The Renault Vivasport was a 6-cylinder engined executive automobile introduced by Renault in September 1933 and produced till April 1935. A larger engined version was produced between December 1934 and February 1938. As with many Renaults during the 1930s, type changes as well as small often cosmetic facelifts and upgrades appeared frequently.

==Concept==
The word "sport" in the car's name reflected the application of a familiar formula whereby the engine from a larger model - in this case the Renault Vivastella - was combined with a body from the shorter Renault Primastella. Performance was correspondingly brisker than that of either the Vivastella or the Primastella, with a top speed of 125 km/h (77 mph) listed for a typically bodied version of the car in 1933.

==1933 launch==
The initial "YZ1" version of the Vivasport appeared in July 1933. It was powered by a newly enlarged 3620cc engine (which would find its way into the larger Vivastella model only in July 1934). Records indicate that only 21 of the "YZ1" Vivasports were produced, but by the time the last of them emerged from the factory, in October 1933, the manufacturer had already, in September, started producing the "YZ2" version, and it was the "YZ2" that made its debut at the 27th Paris Motor Show, though there was little obvious difference between the versions. Between September 1933 and October 1934 2,172 would be produced.

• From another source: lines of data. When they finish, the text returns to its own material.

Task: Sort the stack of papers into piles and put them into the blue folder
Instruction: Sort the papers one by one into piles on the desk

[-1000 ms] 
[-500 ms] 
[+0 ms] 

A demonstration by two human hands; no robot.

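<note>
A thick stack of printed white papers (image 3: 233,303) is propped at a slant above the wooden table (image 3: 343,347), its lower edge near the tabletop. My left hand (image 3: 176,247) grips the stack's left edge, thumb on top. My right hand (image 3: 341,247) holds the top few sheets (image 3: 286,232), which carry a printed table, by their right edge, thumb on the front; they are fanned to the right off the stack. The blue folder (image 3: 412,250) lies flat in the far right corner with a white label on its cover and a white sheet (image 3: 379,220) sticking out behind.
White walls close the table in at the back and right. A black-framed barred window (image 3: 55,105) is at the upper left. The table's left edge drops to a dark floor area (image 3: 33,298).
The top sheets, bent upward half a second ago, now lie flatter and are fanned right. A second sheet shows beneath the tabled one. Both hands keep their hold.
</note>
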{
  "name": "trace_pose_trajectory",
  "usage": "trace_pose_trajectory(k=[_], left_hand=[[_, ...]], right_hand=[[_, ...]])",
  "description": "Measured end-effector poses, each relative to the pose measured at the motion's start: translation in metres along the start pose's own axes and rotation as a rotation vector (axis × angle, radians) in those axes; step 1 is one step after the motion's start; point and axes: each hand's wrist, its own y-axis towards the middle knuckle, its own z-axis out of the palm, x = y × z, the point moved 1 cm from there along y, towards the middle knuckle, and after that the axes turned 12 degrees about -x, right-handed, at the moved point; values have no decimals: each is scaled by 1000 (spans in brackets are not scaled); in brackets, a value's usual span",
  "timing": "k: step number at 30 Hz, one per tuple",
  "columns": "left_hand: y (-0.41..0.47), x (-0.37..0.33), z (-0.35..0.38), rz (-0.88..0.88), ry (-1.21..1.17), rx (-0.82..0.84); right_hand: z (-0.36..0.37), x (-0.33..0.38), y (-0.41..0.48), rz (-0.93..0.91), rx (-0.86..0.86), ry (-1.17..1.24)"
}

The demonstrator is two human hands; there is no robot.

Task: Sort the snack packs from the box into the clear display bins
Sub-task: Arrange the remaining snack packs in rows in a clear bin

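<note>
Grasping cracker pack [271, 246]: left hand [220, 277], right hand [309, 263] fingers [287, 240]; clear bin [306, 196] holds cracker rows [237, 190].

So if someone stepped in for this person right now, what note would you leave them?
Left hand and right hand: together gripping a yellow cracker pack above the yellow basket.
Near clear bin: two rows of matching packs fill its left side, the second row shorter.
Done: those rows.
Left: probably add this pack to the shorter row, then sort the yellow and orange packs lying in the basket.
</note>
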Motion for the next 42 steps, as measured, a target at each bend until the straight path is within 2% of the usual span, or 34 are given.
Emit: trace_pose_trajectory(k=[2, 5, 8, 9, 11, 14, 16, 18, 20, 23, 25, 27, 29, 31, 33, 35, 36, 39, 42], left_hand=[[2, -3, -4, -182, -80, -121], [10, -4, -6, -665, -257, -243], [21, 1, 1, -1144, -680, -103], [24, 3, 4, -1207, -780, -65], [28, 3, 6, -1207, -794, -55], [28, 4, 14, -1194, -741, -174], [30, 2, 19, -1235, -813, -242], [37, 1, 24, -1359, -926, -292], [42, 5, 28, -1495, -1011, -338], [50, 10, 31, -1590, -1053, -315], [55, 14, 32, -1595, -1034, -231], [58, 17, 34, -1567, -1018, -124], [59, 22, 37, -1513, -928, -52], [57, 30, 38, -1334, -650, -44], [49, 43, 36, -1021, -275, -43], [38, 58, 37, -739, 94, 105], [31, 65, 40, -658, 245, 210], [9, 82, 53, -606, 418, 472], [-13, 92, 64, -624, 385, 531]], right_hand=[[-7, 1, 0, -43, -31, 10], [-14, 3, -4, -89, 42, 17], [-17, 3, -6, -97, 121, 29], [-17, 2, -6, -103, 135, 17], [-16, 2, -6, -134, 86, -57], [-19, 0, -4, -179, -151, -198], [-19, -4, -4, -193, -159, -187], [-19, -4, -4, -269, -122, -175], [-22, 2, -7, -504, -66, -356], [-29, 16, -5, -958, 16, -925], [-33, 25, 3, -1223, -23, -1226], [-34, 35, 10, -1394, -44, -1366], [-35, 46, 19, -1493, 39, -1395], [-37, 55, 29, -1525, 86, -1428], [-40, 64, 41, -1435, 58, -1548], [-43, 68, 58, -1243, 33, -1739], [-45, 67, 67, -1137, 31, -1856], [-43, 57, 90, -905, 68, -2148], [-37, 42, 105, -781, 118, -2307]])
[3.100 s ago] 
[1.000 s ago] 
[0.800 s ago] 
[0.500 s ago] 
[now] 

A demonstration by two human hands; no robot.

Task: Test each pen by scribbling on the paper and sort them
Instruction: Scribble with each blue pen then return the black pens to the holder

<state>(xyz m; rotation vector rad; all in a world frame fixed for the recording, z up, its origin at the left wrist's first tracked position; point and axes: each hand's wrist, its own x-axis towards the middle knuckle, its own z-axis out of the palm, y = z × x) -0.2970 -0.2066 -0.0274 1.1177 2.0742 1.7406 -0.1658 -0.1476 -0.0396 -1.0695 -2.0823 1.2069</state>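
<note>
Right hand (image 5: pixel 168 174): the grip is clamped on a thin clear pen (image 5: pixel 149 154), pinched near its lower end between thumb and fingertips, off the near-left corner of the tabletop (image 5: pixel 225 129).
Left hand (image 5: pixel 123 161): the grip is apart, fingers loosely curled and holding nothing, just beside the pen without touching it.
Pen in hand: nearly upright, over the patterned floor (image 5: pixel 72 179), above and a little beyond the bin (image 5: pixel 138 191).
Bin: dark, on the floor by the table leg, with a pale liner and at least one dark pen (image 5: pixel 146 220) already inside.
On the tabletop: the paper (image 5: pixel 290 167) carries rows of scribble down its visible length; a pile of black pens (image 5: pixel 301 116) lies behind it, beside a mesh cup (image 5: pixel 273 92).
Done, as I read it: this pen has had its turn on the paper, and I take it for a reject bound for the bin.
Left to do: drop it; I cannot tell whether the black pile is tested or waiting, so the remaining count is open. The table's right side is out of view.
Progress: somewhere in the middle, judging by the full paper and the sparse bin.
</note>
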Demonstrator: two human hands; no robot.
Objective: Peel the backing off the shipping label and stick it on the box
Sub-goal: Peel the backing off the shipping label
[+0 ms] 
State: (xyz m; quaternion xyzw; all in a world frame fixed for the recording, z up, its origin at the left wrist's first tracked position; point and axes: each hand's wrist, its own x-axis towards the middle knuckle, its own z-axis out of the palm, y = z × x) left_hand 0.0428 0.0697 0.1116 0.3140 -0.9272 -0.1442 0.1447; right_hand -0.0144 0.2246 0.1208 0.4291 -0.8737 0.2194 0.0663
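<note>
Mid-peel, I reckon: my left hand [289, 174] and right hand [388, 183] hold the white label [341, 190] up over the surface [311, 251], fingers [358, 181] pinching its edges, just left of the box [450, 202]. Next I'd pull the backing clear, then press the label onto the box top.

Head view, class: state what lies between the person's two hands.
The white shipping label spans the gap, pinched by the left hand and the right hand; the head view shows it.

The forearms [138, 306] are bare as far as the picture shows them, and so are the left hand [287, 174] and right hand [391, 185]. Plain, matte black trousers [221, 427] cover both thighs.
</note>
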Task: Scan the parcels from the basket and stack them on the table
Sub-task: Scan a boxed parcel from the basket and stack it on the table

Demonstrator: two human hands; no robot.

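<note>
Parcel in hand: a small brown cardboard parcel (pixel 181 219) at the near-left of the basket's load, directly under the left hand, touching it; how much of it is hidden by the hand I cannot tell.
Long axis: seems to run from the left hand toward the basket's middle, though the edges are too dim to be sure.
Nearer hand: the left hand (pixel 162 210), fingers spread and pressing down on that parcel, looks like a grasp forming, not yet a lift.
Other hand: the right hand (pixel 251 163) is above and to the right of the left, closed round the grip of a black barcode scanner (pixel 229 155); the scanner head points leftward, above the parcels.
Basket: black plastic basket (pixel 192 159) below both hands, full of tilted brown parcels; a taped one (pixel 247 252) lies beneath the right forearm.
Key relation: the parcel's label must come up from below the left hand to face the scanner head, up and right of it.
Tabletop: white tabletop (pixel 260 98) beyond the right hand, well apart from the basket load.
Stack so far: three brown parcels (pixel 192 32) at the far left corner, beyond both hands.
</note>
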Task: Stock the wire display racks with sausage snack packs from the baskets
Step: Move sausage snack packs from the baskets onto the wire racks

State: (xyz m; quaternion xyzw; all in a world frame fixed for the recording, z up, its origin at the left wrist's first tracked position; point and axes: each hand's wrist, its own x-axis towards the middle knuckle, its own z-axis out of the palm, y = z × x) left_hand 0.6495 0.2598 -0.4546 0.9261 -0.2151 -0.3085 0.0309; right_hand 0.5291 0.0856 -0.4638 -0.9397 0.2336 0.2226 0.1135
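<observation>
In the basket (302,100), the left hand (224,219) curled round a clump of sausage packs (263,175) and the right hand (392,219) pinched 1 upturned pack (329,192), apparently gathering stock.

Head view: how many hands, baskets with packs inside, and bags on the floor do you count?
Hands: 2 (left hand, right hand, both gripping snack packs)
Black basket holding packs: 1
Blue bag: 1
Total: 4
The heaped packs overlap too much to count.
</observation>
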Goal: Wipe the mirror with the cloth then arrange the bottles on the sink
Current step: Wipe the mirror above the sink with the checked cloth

Louis Renault was keen to make a splash with the new model, and at the 27th Paris Motor Show in October 1933 at the Grand-Palais a "cut" (bisected) "berline" (sedan/saloon) bodied Vivasport was on display. The chassis and engine were complete, but the body was slit down the middle from front to back and the right half removed, allowing show visitors an instant view of the mechanical elements and of the (left half of) the interior. At the time this was an unusual approach to exhibiting cars, and the "découpée" Vivaport display attracted plenty of attention.

==Description==
The Vivasport presented at the 27th Paris Motor Show was powered by a 3,620 cc, side-valve 6-cylinder engine that placed it in the 21CV car tax band and provided for a claimed a maximum 80hp of power at 3,000 rpm. It sat on a 2950 mm wheelbase and came with a choice of stylish mostly sedan/saloon style bodies which were identified by Renault with various eye-catching descriptions most of which included the word "aérodynamique". The manufacturer's listed prices in October 1933 ranged from 35,000 francs for the "Berline aérodynamique" with four doors and four side windows to 40,400 francs for the rather stylish 5-seater 2-door convertible "Coach décapotable". Although Renault competed with Peugeot and Citroën with their smaller cars, this far up the chain competition came from more exclusive auto-makers, and it becomes harder to identify direct competitors for the 21CV Renault Vivasport. Delage models in and around this car tax band came with eight cylinder engines and much higher prices. At the 1933 Motor Show Hotchkiss were promoting their newly updated "Type 620" which was powered by a 3,500 cc 20CV 6-cylinder overhead valve engine and which was priced by Hotchkiss at 40,000 francs in bare chassis form, with an extensive range of coach-built bodies approved by the manufacturer also listed. Of these the least expensive "Berline" (saloon/sedan) bodied offering, the Hotchkiss "Type 620 Normal Berline Caubourg" was listed at 49,800 francs.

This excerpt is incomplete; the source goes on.